What to do: Among the lines of data below, reproduce only those from the one with "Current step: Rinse" through the one with "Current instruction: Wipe", exactly as they stand, both ends included.

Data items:
▶
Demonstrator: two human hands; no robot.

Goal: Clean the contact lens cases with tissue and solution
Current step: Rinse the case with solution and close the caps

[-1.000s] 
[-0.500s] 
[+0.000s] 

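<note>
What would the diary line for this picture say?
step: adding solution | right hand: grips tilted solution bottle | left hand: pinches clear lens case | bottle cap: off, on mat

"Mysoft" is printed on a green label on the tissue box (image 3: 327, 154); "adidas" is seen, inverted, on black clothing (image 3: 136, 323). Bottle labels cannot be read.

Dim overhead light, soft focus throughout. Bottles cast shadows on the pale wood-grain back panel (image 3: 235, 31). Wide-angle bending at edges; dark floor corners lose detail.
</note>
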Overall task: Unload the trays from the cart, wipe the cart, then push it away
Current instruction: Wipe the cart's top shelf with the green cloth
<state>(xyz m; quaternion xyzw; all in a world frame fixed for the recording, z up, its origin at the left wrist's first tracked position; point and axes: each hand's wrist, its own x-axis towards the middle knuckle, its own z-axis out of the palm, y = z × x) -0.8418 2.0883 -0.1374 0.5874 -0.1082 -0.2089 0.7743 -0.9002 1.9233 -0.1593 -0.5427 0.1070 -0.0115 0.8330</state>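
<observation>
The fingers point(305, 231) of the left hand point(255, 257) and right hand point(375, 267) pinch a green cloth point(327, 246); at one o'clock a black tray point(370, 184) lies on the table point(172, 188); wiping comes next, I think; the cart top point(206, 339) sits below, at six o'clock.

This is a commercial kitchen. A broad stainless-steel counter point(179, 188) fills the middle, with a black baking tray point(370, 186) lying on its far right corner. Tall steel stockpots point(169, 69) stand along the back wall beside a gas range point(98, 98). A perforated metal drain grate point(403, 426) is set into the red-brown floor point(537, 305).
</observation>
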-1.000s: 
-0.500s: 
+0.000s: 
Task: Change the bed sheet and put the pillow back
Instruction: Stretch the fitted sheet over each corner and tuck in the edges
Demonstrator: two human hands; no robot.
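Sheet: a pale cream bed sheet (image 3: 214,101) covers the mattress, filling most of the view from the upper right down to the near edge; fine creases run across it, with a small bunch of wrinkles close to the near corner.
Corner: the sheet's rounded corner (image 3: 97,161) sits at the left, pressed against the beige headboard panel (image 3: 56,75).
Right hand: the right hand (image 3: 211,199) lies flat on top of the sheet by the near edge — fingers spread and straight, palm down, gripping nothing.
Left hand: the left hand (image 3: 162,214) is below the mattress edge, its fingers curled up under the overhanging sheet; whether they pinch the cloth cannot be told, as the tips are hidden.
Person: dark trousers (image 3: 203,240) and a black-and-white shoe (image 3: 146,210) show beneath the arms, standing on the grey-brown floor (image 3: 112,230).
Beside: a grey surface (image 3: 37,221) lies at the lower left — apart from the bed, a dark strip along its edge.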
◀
Exercise result:
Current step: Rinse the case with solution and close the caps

[-1.000s] 
[-0.500s] 
[+0.000s] 

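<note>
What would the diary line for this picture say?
step: adding solution | right hand: grips tilted solution bottle | left hand: pinches clear lens case | bottle cap: off, on mat

"Mysoft" is printed on a green label on the tissue box (image 3: 327, 154); "adidas" is seen, inverted, on black clothing (image 3: 136, 323). Bottle labels cannot be read.

Dim overhead light, soft focus throughout. Bottles cast shadows on the pale wood-grain back panel (image 3: 235, 31). Wide-angle bending at edges; dark floor corners lose detail.
</note>
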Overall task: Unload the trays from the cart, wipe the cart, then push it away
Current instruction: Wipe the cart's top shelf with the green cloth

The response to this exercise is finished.